Un joueur de football, la balle au pied, le 23 mai 2015 à Paris. (MAXPPP)

Une note confidentielle du service central du renseignement territorial révèle ces dérives.

Des joueurs d'une équipe de football de Perpignan qui prient sur la pelouse à la mi-temps d'un match devant des arbitres médusés. Des tapis de prière déroulés dans des gymnases. Des éducateurs sportifs fichés pour appartenance à la mouvance salafiste, une composante radicale de l'islam.

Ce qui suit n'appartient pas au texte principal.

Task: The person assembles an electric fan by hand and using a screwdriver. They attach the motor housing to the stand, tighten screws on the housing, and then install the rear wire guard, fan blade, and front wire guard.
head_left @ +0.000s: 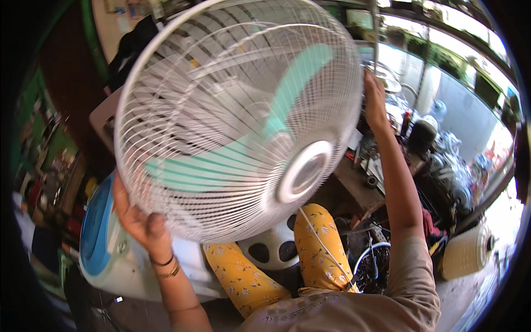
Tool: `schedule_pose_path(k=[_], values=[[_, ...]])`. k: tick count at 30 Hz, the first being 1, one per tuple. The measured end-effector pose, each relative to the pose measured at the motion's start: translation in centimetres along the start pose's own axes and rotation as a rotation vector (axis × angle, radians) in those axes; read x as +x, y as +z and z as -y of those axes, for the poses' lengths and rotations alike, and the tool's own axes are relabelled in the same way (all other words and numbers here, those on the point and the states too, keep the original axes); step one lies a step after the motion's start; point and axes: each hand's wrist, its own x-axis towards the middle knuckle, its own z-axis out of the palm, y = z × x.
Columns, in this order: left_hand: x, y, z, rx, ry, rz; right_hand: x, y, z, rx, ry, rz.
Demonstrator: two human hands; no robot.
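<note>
A large electric fan (306, 171) is held up before me, tilted, with its round white wire guard filling the upper middle of the view. Teal blades (204, 166) show through the wires. My left hand (145, 226) grips the guard's lower left rim, thumb toward me and the other fingers partly hidden behind it. Against the right rim, higher up, my right hand (376, 102) is closed on the edge, its fingertips mostly out of sight. A thin pale cord (326, 243) runs from below the guard down to my lap.
Beside my left leg stands a white appliance with a blue lid (97, 235). Between my knees is a whitish piece with oval holes (268, 249). Tools and parts clutter a low wooden bench (359, 185) on the right, near clear plastic bottles (451, 160) and a cream container (464, 252).
</note>
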Motion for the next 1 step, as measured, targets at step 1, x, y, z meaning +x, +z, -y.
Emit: schedule_pose_path(k=[1], values=[[0.04,-0.10,-0.03,0.107,0.018,0.060,-0.44,0.96,0.00,0.391,0.204,0.118]])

Ces dérives sont rapportées par une note confidentielle du service central du renseignement territorial (SCRT), révélée par RTL et Europe 1, jeudi 15 octobre.

Les services du renseignement territorial surveillent des clubs de sports amateurs dans toute la France, précisent les deux radios. Le document, qu'elles ont pu consulter, fait la synthèse de leurs observations.

Ce rapport de treize pages est intitulé "Le sport amateur vecteur de communautarisme et de radicalité". Il fait le constat d'un étrange mélange des genres entre sport et religion. Ce prosélytisme religieux qui s'invite sur les terrains de sport est, pour le SCRT, la traduction du repli communautaire constaté dans certains quartiers. La note, rédigée durant l'été, selon RTL, a été transmise à l'Elysée, à Matignon et à la Place Beauvau, précise Europe 1.